When you run in update mode MarkLogic will use reader and writer locks as needed. It can be easy to accidentally run a transaction in update mode. Doing so could have dire consequences to performance. Take for example this query:
for $doc in fn:doc() where $doc/root/selected = true() return $doc
fn:doc(), when given no parameters, returns everything in the database. If this code gets run in update mode, then MarkLogic will assume that you plan to update documents, so it locks every single document returned by fn:doc(). And because write locks are exclusive, all multithreaded requests are forced to fight for locks. Lock contention is normal and expected, but it can degrade performance. Although a naive example, it illustrates the point. If you accidentally run code in update mode when you don’t really want to, then you can cause performance problems.
Lucky for us, there is a nifty trick we can employ to throw an error if we are running in update mode when we want to be in query mode.
let $assert-query-mode as xs:unsignedLong := xdmp:request-timestamp() for $doc in fn:doc() where $doc/root/selected = true() return $doc
They key here is the “let” statement:
let $assert-query-mode as xs:unsignedLong := xdmp:request-timestamp()

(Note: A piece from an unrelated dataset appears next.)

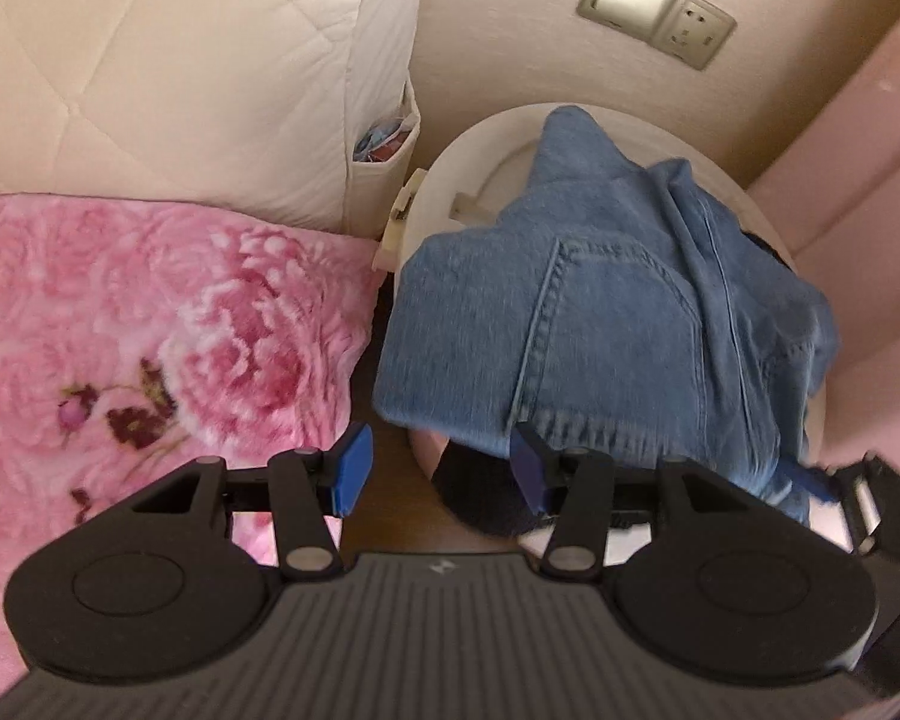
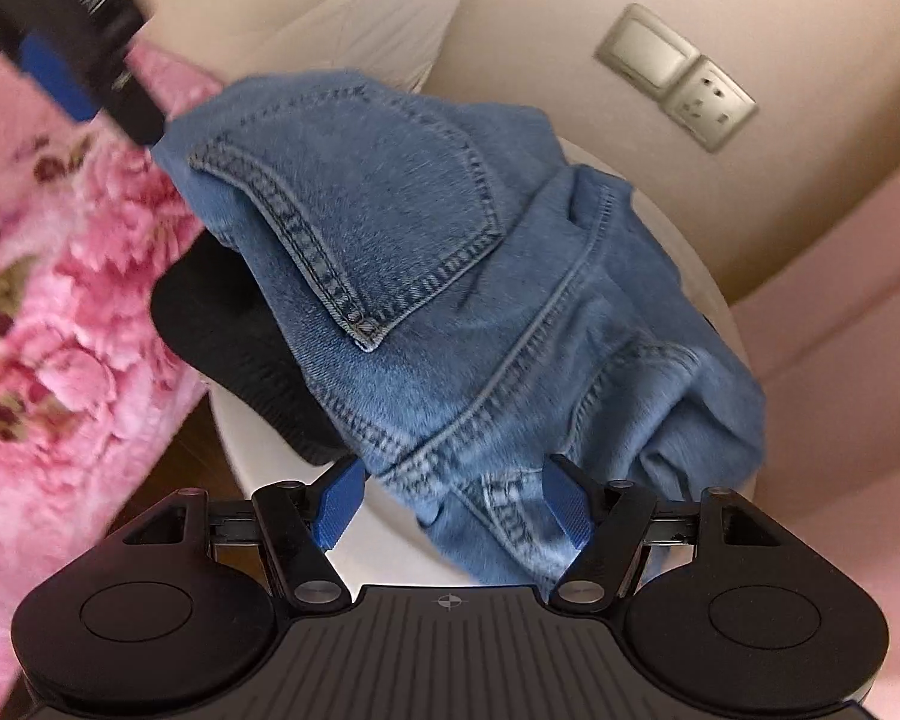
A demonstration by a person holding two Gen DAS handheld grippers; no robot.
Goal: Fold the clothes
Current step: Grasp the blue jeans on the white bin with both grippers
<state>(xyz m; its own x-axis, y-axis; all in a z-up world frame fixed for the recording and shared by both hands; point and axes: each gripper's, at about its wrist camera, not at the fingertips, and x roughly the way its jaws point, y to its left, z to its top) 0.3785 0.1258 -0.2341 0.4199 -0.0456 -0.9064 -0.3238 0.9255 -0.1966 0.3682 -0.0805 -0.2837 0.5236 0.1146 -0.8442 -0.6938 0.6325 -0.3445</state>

xdmp:request-timest returns an xs:unsignedLong
when running in query mode. But it returns empty-sequence()
when running in update mode. This let statement, if run from an update transaction, will fail to cast empty-sequence()
to xs:unsignedLong
, and thus throws an exception.
If you run your query and the exception is thrown, then you know that you are running in update mode. Now you have to track down the reason and try to fix it so your code can run in query mode.
Here are a few scenarios that could lead you to end up accidentally in update mode:
An example of some code that will cause update mode:
let $assert-query-mode as xs:unsignedLong := xdmp:request-timestamp() return if (fn:false()) then xdmp:document-insert("/test.xml", <test>This never gets called</test>) else "query mode stuff"

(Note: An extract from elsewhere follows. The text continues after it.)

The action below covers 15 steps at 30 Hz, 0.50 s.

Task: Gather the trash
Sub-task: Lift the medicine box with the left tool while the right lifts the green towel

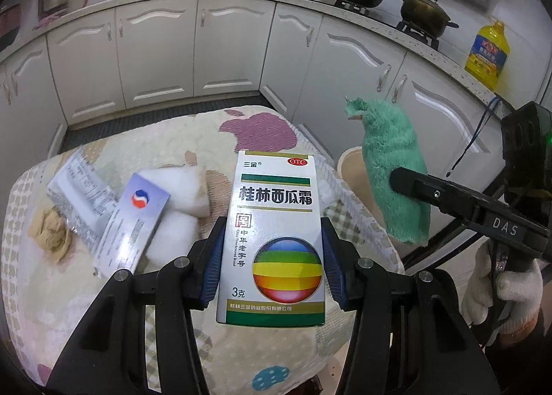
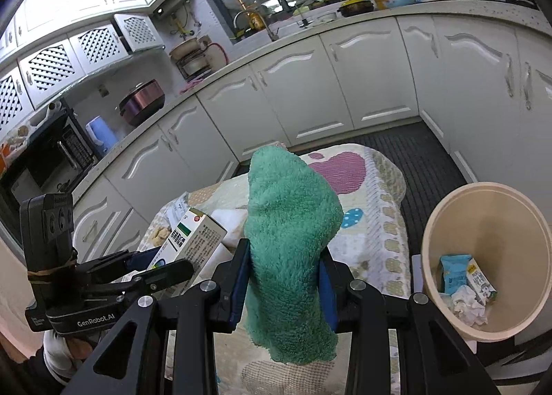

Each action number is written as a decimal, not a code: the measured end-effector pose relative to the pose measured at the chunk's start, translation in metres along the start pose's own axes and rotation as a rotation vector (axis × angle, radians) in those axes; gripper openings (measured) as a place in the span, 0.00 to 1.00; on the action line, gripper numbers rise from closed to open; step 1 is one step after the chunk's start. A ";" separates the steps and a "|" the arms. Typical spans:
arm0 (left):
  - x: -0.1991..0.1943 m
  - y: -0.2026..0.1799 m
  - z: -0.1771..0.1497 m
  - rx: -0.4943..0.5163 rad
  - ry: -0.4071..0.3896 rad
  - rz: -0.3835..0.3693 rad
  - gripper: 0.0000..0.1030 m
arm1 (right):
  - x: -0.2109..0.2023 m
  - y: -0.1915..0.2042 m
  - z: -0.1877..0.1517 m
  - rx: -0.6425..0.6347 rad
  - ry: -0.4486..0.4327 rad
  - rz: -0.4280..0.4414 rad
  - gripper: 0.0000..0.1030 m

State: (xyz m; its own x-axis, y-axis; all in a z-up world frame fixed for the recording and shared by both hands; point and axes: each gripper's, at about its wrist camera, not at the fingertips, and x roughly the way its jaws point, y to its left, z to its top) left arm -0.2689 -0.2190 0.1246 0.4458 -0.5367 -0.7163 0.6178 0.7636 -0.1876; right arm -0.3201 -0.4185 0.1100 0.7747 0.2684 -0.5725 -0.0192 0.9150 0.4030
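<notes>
My left gripper (image 1: 272, 246) is shut on a white medicine box (image 1: 274, 236) with a rainbow ball print, held upright above the cloth-covered table (image 1: 179, 343); the same medicine box (image 2: 196, 239) shows at the left of the right wrist view. A fluffy green cloth (image 2: 289, 257) is clamped between the blue pads of my right gripper (image 2: 284, 284) and hangs over the table's right side; in the left wrist view the green cloth (image 1: 393, 170) sits at the right. A beige trash bin (image 2: 483, 222) with wrappers and tissue stands on the floor right of the table.
On the table lie a smaller white-and-blue box (image 1: 134, 222), a printed leaflet (image 1: 79, 188), white wadding (image 1: 179, 201) and a crumpled tan scrap (image 1: 51, 236). White kitchen cabinets (image 1: 155, 57) ring the table. A gloved hand (image 1: 500, 291) holds the right gripper.
</notes>
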 end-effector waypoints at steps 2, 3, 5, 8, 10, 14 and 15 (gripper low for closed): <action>0.001 -0.003 0.001 0.006 0.000 -0.001 0.48 | -0.003 -0.004 -0.001 0.008 -0.003 -0.005 0.34; 0.003 -0.005 0.002 0.009 0.001 -0.002 0.48 | -0.005 -0.006 -0.001 0.011 -0.004 -0.007 0.34; 0.005 -0.008 0.003 0.015 0.003 -0.004 0.48 | -0.007 -0.008 -0.001 0.017 -0.005 -0.011 0.34; 0.008 -0.013 0.004 0.022 0.007 -0.006 0.48 | -0.009 -0.012 -0.001 0.023 -0.007 -0.015 0.34; 0.010 -0.016 0.005 0.025 0.009 -0.006 0.48 | -0.011 -0.014 -0.001 0.026 -0.009 -0.016 0.34; 0.013 -0.019 0.007 0.028 0.010 -0.010 0.48 | -0.015 -0.017 -0.001 0.035 -0.015 -0.023 0.34; 0.014 -0.019 0.007 0.028 0.011 -0.012 0.48 | -0.015 -0.019 -0.001 0.038 -0.016 -0.025 0.34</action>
State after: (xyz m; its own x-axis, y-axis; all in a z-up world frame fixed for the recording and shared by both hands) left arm -0.2696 -0.2437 0.1228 0.4314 -0.5417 -0.7214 0.6409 0.7468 -0.1776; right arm -0.3319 -0.4394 0.1108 0.7849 0.2406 -0.5709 0.0236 0.9092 0.4157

As you can see, the document-insert is never called, but MarkLogic still sees it right there in the code path and thus runs in update mode.

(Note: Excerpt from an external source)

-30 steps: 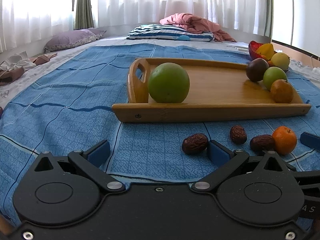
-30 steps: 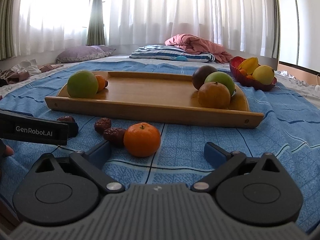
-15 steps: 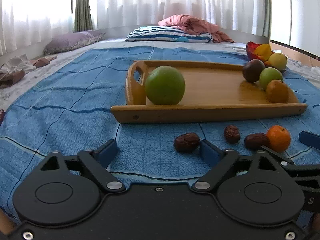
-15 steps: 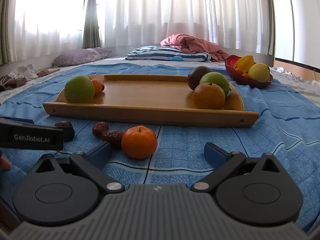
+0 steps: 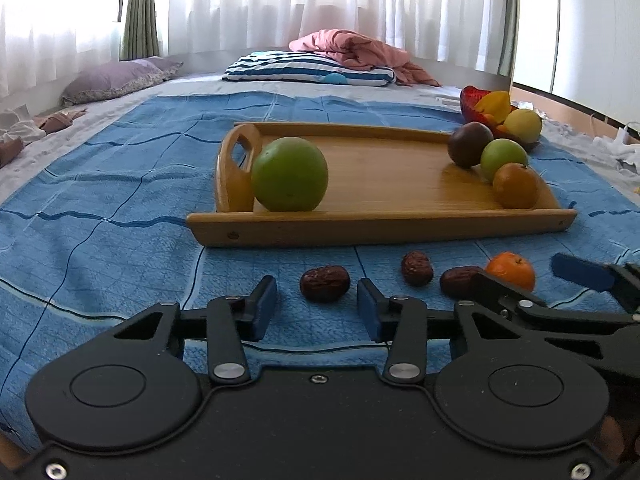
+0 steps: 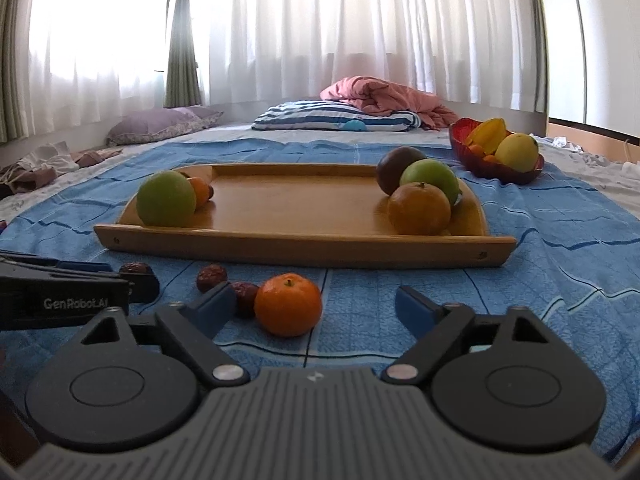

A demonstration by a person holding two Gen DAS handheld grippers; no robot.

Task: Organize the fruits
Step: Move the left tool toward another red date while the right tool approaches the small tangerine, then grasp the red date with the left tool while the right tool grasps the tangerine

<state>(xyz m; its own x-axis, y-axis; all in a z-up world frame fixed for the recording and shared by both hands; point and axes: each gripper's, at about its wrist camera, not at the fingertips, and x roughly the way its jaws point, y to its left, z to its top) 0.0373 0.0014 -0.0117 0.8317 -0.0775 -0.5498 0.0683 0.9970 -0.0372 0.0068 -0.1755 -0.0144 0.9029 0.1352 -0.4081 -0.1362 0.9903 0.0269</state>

There is an entire chapter devoted to transactions in the MarkLogic User’s guide; I recommend that everyone read it at least once a year.
Step #2 on my list is very easy to overlook, but luckily, is a quick and simple fix.
Perhaps one of MarkLogic’s most famous APIs is cts:search. Every MarkLogic developer has used it at some point. If you are that developer and you find your search seems to be running slower than you’d like, perhaps you are accidentally running a filtered search.
What’s a filtered search?
Scott Parnell said it well in his blog post A goal without a plan is just a wish from November 2016:
By default,
cts:search
resolves queries in two phases. The first phase performs index resolution on the D-nodes. This initial result may contain false positives depending on the index configuration and the query. The second phase performs filtering of the results on the E-nodes, which examines the matched documents and removes false positives. If a query can be resolved completely from the indexes, then filtering is not required.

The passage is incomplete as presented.